We further conduct an ablation study on parallelism and knowledge distillation in model training. We compare the accuracy, training time, and communication per round for the proposed method and two ablated variants. The results of the ablation experiments in Fig. 5 show that the integration of the parallelism mechanism decreases the training time by up to 1.55 × and the communication overhead by 1.3 × . This is mainly due to the benefit of parallelizing the model training on smart meters and edge servers. However, the parallel training leads to instability in the convergence processes of the two models, which subsequently impairs the convergence accuracy. We find that our method employing knowledge distillation exceeds the accuracy of the nonparallelized method at no extra memory cost. This improvement can be primarily attributed to the knowledge incorporated into the loss function, which enables the two models to guide each other during training and helps them avoid becoming trapped in local optima.

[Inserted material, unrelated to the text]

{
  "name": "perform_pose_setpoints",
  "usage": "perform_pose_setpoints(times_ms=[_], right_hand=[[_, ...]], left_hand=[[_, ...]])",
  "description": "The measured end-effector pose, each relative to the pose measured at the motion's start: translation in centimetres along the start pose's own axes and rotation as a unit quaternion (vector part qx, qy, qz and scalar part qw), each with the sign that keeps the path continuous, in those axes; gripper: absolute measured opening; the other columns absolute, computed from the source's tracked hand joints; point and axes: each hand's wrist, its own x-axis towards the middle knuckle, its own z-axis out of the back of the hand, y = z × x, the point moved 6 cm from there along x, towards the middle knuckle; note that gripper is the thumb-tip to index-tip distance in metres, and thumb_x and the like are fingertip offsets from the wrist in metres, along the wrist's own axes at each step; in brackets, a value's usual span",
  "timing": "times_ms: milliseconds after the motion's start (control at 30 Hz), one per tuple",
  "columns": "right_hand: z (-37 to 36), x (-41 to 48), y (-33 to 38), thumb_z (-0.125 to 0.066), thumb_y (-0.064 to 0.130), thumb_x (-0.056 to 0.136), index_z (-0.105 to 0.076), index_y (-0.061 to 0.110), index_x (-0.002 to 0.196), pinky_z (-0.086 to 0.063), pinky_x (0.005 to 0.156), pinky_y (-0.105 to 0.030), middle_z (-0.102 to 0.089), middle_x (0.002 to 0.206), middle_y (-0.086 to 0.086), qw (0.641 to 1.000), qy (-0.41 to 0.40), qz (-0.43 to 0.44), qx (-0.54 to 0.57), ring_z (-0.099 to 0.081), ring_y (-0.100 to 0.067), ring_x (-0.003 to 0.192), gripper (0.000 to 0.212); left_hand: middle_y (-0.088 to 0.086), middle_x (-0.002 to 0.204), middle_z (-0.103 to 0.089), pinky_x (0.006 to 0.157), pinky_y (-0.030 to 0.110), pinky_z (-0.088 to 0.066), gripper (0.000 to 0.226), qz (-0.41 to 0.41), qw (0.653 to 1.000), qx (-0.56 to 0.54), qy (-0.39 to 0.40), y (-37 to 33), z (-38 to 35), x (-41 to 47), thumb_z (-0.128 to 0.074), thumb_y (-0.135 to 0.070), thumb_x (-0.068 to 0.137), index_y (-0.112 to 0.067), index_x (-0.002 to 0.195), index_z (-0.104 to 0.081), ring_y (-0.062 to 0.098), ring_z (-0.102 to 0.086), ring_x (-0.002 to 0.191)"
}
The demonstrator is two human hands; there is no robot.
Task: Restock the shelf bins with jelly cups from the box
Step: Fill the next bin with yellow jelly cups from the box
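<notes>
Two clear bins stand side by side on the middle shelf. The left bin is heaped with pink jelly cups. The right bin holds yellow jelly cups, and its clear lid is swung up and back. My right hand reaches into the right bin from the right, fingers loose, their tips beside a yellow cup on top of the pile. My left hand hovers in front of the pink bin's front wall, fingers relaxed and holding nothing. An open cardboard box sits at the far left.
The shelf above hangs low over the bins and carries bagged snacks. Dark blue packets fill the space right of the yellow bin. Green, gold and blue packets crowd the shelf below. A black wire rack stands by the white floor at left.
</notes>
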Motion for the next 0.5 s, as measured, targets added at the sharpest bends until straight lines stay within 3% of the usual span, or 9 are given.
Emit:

We also conduct a performance comparison between the proposed method and two widely used methods in federated learning (synchronous aggregation and asynchronous aggregation) in a heterogeneous smart meter scenario. To create device heterogeneity, we set the MCUs in our experiment to have different operation frequencies that determine the computation speed. As shown in Fig. 6, the synchronous approach results in a considerable waiting time due to the different training times of heterogeneous meters. Nonblocking updates in asynchronous aggregation substantially shorten the delay time and diminish the communication overhead. However, this approach also reduces the convergence accuracy due to the stochasticity of a single model’s gradient. In contrast, the proposed method strikes a good trade-off between accuracy and training efficiency. Specifically, our semi-asynchronous method can reduce the total training time by 3.11 × and the communication overhead by 2.0 × with minimal sacrifice in accuracy. This suggests that our two-stage approach combines the strengths of both methods while suppressing the effects of their weaknesses. Follow-up experiments illustrate that choosing an appropriate number of clusters can enable our method to achieve almost the same accuracy as the synchronous method with a greater training speed and smaller communication overhead (see Supplementary Fig. 9).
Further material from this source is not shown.